Simulator for Linear Time-Invariant Kinetic Models using the NMODL file format.
For more information see:
- Exact digital simulation of time-invariant linear systems with applications to neuronal modeling. Rotter S, Diesmann M (1999). https://doi.org/10.1007/s004220050570
$ python ./lti_sim/ --help
Chemical concentration inputs should be preprocessed using the logarithmic option.
Linear Time-Invariant systems have exact solutions, using the matrix-exponential function. The result is a "propagator" matrix which advances the state of the system by a fixed time step. To advance the state simply multiply the propagator matrix and the current state vector.
However computing the matrix exponential is time-consuming and it is actually a function of the inputs to the system, so using this method naively at run time is prohibitively slow.
This program computes the propagator matrix for every possible combination of inputs. It then reduces all of those exact solutions into an approximation which is optimized for both speed and accuracy.
The approximation is structured as follows:
- The input space is divided into evenly spaced bins.
- Each bin contains a polynomial approximation of the function.

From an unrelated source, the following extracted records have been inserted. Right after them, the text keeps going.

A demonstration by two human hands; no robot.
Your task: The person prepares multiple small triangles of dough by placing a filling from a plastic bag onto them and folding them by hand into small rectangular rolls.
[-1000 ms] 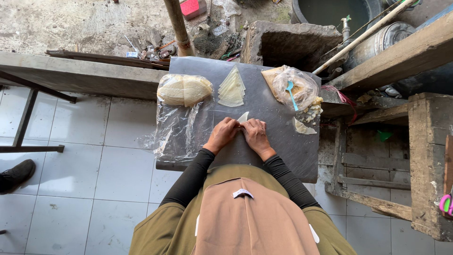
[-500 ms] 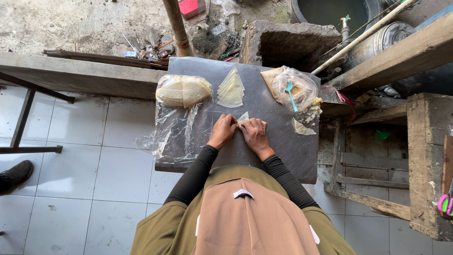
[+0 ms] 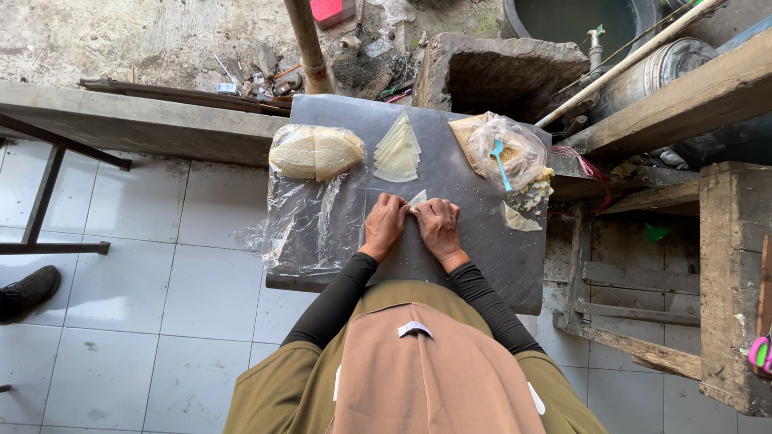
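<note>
My left hand [image 3: 386, 226] and my right hand [image 3: 438, 227] lie side by side on a grey board [image 3: 482, 249], fingers pressed together on a thin pale wrapper sheet [image 3: 417, 198]; only its pointed tip shows between the fingers. Beyond the hands lies a stack of triangular pale wrappers [image 3: 398, 151]. To the left, a pile of round wrappers [image 3: 315, 152] rests on a clear plastic sheet [image 3: 310, 225]. To the right sits a clear bag of filling [image 3: 507, 150] with a blue spoon [image 3: 499, 161] in it. A single folded piece [image 3: 520, 219] lies right of my right hand.
A wooden post [image 3: 308, 44] rises behind the board. A stone block [image 3: 498, 72] and a metal pot [image 3: 671, 64] stand at the back right, with wooden shelving [image 3: 724, 265] on the right. Someone's dark shoe [image 3: 28, 291] rests on the white tiled floor at left.
Both hands have stayed on the wrapper in the middle of the board, with only small finger movements. Nothing else has moved.
</note>
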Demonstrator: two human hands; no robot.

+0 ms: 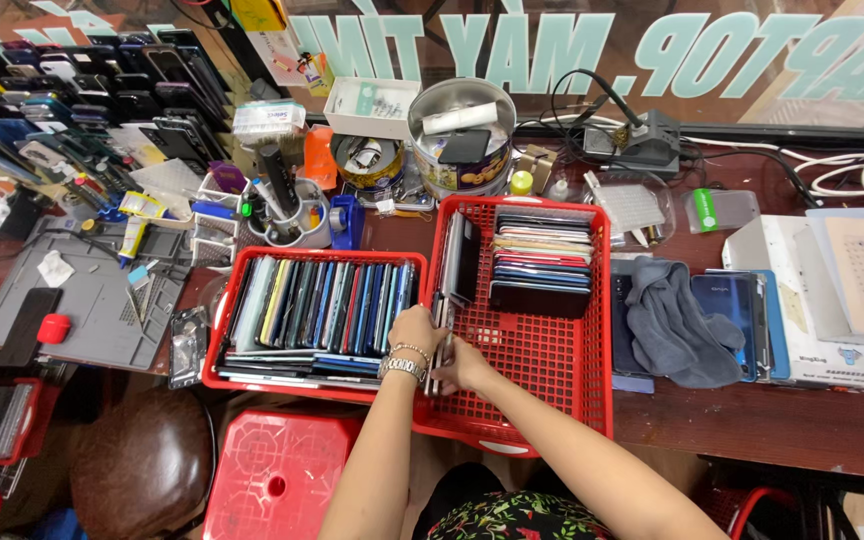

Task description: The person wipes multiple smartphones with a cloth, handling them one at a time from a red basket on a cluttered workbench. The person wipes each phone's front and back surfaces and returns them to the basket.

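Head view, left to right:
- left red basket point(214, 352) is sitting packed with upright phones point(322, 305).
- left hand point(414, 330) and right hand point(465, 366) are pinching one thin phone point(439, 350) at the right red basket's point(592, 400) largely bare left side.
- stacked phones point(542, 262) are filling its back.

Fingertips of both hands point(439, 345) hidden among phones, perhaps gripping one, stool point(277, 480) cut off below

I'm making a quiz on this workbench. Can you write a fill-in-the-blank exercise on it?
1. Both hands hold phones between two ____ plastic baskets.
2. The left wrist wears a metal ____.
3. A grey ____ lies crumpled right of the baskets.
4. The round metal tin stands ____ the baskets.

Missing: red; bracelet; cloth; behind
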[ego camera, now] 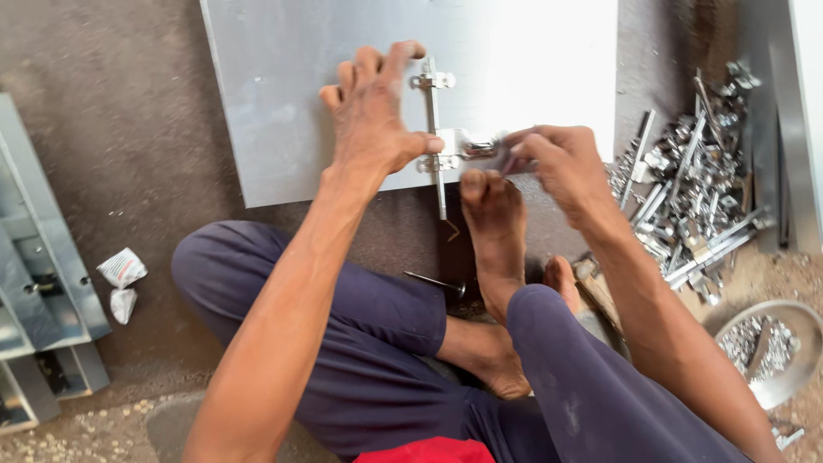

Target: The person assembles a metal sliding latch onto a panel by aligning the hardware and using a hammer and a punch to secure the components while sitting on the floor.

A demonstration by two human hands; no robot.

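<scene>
Left hand is lying flat and spread on the sheet, fingers fanned toward the far edge, thumb stretching right and pressing on the latch at its middle bracket. Not gripping anything, just pinning. Right hand is coming in from the right with fingers bunched together, tips pinching at something small on the latch plate; what exactly sits between the fingertips is too small to tell. The latch is a slim bright bar running near to far across the sheet, lying between the two hands, its near end overhanging the sheet's near edge. The sheet is a grey metal panel resting flat on the floor, right part washed out by glare. A bare foot is reaching up from below, toes touching the sheet's near edge just right of the bar end and just under the right hand. A second foot is tucked behind it. The legs are in dark blue trousers, crossed. A thin rod is lying on the floor by the shin. Right of the sheet, a loose pile of latch parts is sitting well apart from the left hand, near the right forearm. A metal bowl with small hardware sits at lower right. A grey frame and crumpled packet are lying at left.
</scene>
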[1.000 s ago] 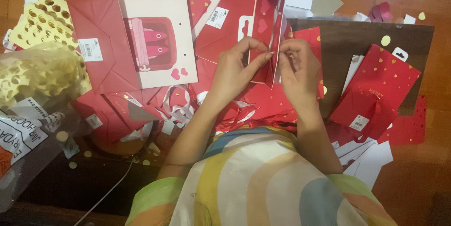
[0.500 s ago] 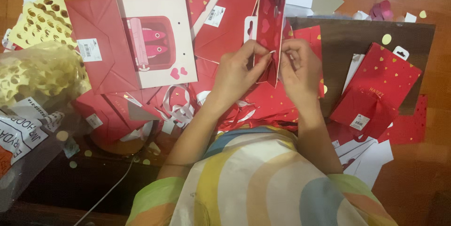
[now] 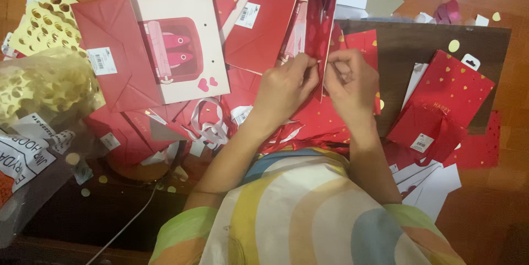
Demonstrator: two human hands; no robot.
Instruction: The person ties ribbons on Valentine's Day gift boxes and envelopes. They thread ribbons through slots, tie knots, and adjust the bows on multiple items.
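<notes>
Both the left hand [image 3: 286, 86] and right hand [image 3: 352, 80] pinch the upright folded red paper bag [image 3: 321, 17] at centre, its inside hidden, among flat red bags [image 3: 446, 99] nearby.

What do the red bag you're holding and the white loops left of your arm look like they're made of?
Red bag: seemingly glossy coated paper, judging by its crisp folds and faint sheen, pinched by left hand and right hand. White loops: likely satin ribbon, soft and shiny.
</notes>
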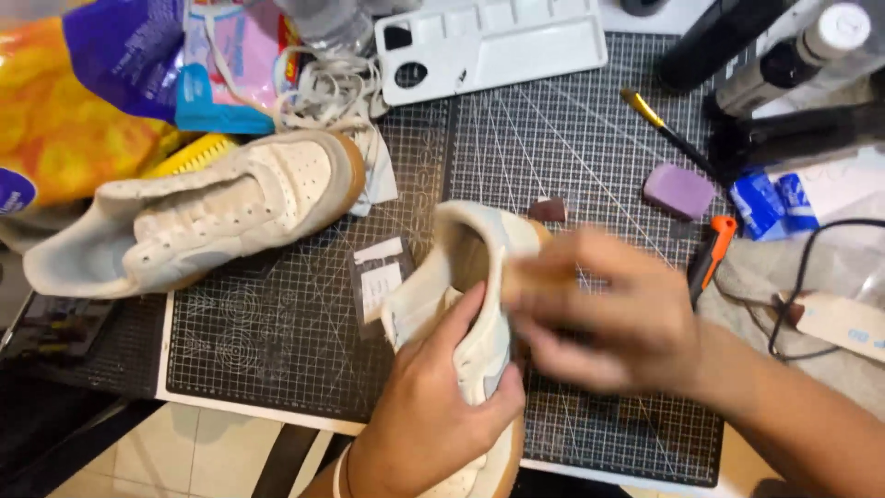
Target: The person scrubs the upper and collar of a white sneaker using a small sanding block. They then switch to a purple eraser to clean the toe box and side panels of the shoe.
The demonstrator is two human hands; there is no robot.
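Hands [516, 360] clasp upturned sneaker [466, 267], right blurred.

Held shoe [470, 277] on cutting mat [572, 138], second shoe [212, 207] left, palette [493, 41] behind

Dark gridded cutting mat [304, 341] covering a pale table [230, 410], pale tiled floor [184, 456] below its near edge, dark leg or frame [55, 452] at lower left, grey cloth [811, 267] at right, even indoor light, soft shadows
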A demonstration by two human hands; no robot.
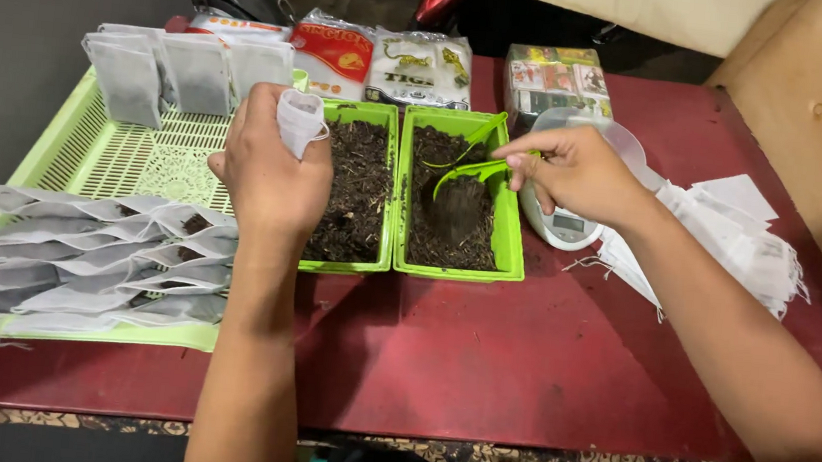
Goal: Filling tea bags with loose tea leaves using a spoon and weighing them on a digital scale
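Two hands work: our left hand (276,173) pinches a soft, light filter bag (299,120) at its mouth; our right hand (572,171), at 3 o'clock, grips a stiff green scoop (472,170).

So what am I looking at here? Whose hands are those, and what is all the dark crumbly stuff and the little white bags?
The camera sits on a person's head and looks down, so these are that person's own two hands. The left hand holds a small white bag. The right hand holds a green scoop over a green tub of dark, crumbly dried leaves; a second green tub sits beside it. On the left, a light green tray carries rows of filled bags. Empty white bags lie on the right, near a small white scale. Everything rests on a red table, with packets at the back.
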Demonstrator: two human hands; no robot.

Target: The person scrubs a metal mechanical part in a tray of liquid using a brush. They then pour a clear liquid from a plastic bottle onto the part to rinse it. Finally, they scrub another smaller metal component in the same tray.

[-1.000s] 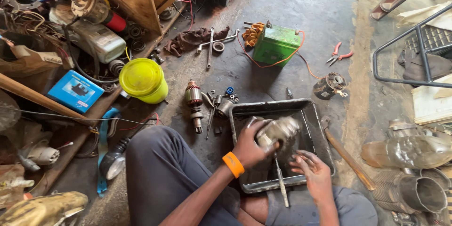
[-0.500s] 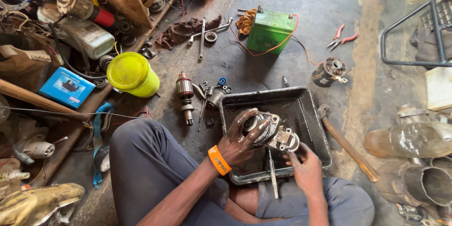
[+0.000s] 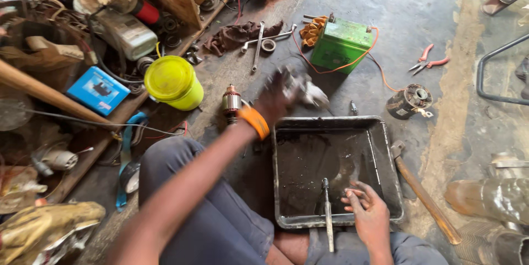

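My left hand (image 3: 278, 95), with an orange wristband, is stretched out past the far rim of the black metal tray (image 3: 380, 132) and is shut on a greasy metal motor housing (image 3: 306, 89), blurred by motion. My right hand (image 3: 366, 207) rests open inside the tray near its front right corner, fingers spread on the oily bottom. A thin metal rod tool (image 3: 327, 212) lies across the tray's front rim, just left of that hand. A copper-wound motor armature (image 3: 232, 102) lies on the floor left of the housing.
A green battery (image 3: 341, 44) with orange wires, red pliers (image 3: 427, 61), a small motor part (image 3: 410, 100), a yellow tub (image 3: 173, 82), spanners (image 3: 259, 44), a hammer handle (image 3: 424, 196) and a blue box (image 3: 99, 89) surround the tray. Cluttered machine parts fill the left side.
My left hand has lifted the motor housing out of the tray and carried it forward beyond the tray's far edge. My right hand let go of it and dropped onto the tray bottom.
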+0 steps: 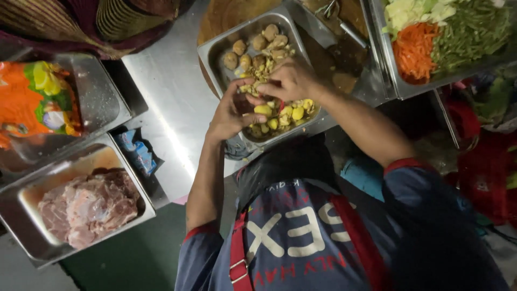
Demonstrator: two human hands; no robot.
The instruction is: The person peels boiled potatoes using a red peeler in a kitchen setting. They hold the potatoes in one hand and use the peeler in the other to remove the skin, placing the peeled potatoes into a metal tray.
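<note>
Both hands are held over a steel tray [215, 54] that stands on the metal counter [167, 91] in front of the person. The left hand [230, 114] is raised from a bent forearm, with the wrist turned inward, and its fingers are curled around a small yellow peeled potato [262, 110], which is pressed between thumb and fingertips just above the near end of the tray. The right hand [291, 81] is brought in from the right side, the forearm lying diagonally across the tray corner; its fingers are bent down and pinched together at the potato, but what exactly is gripped there cannot be told, because the fingertips are hidden. The two hands are touching each other. In the tray, unpeeled brown potatoes [258, 46] are seen at the far end, peels in the middle, and yellow peeled pieces [293, 112] at the near end. To the left, a tray with raw meat [89, 205] is placed, well apart from the hands, and a tray of cut vegetables [447, 37] is seen at the upper right.
</note>
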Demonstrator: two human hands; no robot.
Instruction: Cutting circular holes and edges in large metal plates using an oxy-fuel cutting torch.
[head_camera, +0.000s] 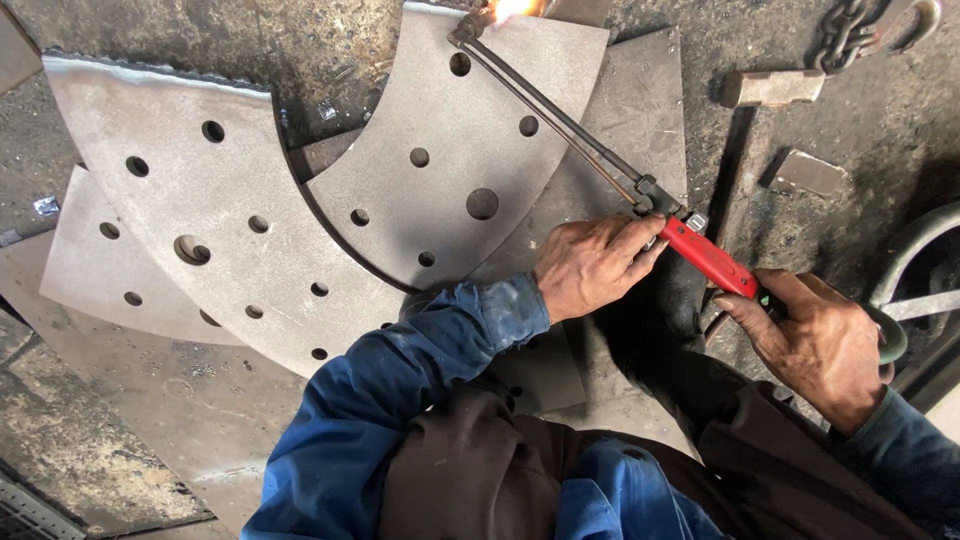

All polynomial have the same degree, just with different coefficients.
The optimization proceeds as follows:
-
Start with an initial configuration, which consists of a polynomial degree and a number of input bins.
For example models with one input start with a cubic polynomial and 10 input bins. -
Determine the number of input bins which yields the target accuracy.
The accuracy is directly proportional to the number of input bins. -
Measure the speed performance of the configuration by running a small but realistic benchmark.
-
Experiment with different polynomials to find the fastest configuration which meets the target accuracy.
Use a simple hill-climbing procedure to find the first local maxima of performance.